/ 21 May 2013

Lonmin: NUM gets a push in the ‘out’ direction

Lonmin: Num Gets A Push In The 'out' Direction

In what is seemingly a move to ensure a safe operating environment at Lonmin this week, the company has back-pedalled on the agreement to give the NUM until July to vacate its offices, revising the deadline to May 31.

With parties not willing to directly discuss matters still before the Commission for Conciliation, Mediation and Arbitration (CCMA), a source close to the process said on Monday that: "It's become such a huge thing that Lonmin caved in. It's a case of what's the more important thing; the safety of operations or fighting over offices."

Although Barnard Mokwena, executive vice-president of human capital and external affairs at Lonmin said in the press that last week's CCMA meeting was to discuss "conditions of the recognition agreement", the Association of Mineworkers and Construction Union (Amcu) is understood to be sticking to its guns, saying organisational rights thresholds of 30% were agreed to in September last year. The union is accusing the company of taking the side of the National Union of Mineworkers (NUM) by advocating for a 10% organisational rights threshold as a way of maintaining the NUM's presence at the mine. The NUM's membership in categories four to nine has slipped to 20%, while Amcu's membership across the same categories is around 70%.

Last week, tempers flew as Amcu president Joseph Mathunjwa tore into NUM general secretary Frans Baleni during a Radio 702 broadcast. In the show, Mathunjwa claimed that the notice period for the NUM to vacate had, in fact, ended last year. Baleni did not counter this claim directly, except to say that Amcu had been party to a peace accord signing, in which parties had stressed freedom of association as pivotal.

The week of mudslinging included a two-day work stoppage, during which Amcu supporters still reeling from the previous weekend's murder of regional organiser Mawethu Steven took to Wonderkop stadium to vent their frustration at what they saw as the unreasonable presence of the NUM. On the same day of Steven's murder in Photsaneng, a few kilometres away in Nkaneng, Marikana, Ayanda and Andile Menzi, aged 24, were killed in what is believed to be a revenge killing.

De-recognising NUM
?On Friday, Lonmin released a statement saying it "had already begun the process of de-recognising NUM in respect of category 4 to 9 bargaining unit following the significant changes in union membership at its operations. We can confirm that some aspects of this process will be accelerated in order to ease tensions on the ground at Marikana."

The vague talk and deadline shifting created the impression that Lonmin ran out of ideas to protect the NUM and was merely playing a tactical game of chess. In a bid to appear as if some of its teeth were still intact, on Monday the union kicked off wage negotiation season with an announcement that it would demand wage increases in the region of 60%. 

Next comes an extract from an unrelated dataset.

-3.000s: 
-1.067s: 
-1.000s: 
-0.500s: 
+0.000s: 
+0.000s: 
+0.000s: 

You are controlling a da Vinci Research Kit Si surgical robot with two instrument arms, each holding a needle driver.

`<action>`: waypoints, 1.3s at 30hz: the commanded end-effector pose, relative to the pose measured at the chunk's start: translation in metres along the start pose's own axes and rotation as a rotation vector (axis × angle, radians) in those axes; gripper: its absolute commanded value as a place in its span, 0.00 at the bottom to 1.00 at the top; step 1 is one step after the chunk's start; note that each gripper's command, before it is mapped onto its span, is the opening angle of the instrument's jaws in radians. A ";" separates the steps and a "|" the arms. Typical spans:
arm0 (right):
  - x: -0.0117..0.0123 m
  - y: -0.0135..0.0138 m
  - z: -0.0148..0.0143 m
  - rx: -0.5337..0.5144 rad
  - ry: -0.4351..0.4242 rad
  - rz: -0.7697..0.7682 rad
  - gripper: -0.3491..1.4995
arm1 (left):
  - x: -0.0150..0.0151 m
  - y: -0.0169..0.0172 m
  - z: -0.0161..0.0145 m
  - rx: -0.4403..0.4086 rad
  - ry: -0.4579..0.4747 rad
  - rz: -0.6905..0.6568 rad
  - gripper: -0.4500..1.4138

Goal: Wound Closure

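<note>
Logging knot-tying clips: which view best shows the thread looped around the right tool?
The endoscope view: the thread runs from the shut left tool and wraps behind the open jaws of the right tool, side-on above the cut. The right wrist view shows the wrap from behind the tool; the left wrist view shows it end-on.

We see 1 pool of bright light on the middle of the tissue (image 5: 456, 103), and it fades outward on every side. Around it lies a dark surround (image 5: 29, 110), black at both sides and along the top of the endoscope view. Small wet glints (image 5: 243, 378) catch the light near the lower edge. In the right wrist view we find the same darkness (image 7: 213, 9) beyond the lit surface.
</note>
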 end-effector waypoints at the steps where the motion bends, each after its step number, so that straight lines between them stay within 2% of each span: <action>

"The National Union of Mineworkers has on Friday submitted its wage demands to the Chamber of Mines for the 2013 wage negotiations," the union announced in a statement. "The union demands that surface workers should receive a minimum amount of R7 000 and underground and opencast workers minimum should be set at R8 000 per month. For all other categories, the NUM has put a demand of 15%. Furthermore, the union demands that rock drill operators' job categories be rolled up to category 8 whilst other categories are rolled up to category 7."

All this top-level maneuvering, however, is a thin veil on a volatile situation in which the fallout of the Marikana massacre stalks every corner. Members of both unions are widely believed to be armed – in self-defence, to commit acts of provocation or for all out murder. 

As the recent suspected suicide of former Lonmim employee Lungani Mabutyana (who was found hanging at the small koppie) illustrates that the ghosts of Marikana smell blood everywhere and their thirst is unquenchable.